■ What the exercise asks: Within the entries below, every line containing "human" is to be copied.

★ ★ ★

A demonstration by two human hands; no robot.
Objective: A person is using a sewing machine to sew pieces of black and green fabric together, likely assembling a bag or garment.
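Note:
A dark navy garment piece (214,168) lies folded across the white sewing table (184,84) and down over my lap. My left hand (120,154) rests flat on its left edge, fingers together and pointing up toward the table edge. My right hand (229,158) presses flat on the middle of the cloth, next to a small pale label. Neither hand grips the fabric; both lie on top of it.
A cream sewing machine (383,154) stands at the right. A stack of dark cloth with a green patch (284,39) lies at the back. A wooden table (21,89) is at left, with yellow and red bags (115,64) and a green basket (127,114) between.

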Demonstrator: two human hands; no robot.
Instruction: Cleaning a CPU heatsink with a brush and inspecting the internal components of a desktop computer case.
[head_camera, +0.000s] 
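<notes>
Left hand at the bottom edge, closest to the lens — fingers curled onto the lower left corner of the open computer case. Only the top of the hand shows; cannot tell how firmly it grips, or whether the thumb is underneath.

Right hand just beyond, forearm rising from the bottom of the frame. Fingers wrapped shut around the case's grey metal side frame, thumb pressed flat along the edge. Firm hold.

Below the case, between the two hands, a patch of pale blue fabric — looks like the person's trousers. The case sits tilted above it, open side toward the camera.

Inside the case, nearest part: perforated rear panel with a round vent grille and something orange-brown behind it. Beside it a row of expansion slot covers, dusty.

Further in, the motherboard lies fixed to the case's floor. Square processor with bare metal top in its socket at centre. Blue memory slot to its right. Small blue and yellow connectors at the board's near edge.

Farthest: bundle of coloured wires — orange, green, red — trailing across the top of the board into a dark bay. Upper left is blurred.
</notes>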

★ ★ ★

■ Response to this task:
A demonstration by two human hands; no robot.
Demonstrator: two human hands; no robot.

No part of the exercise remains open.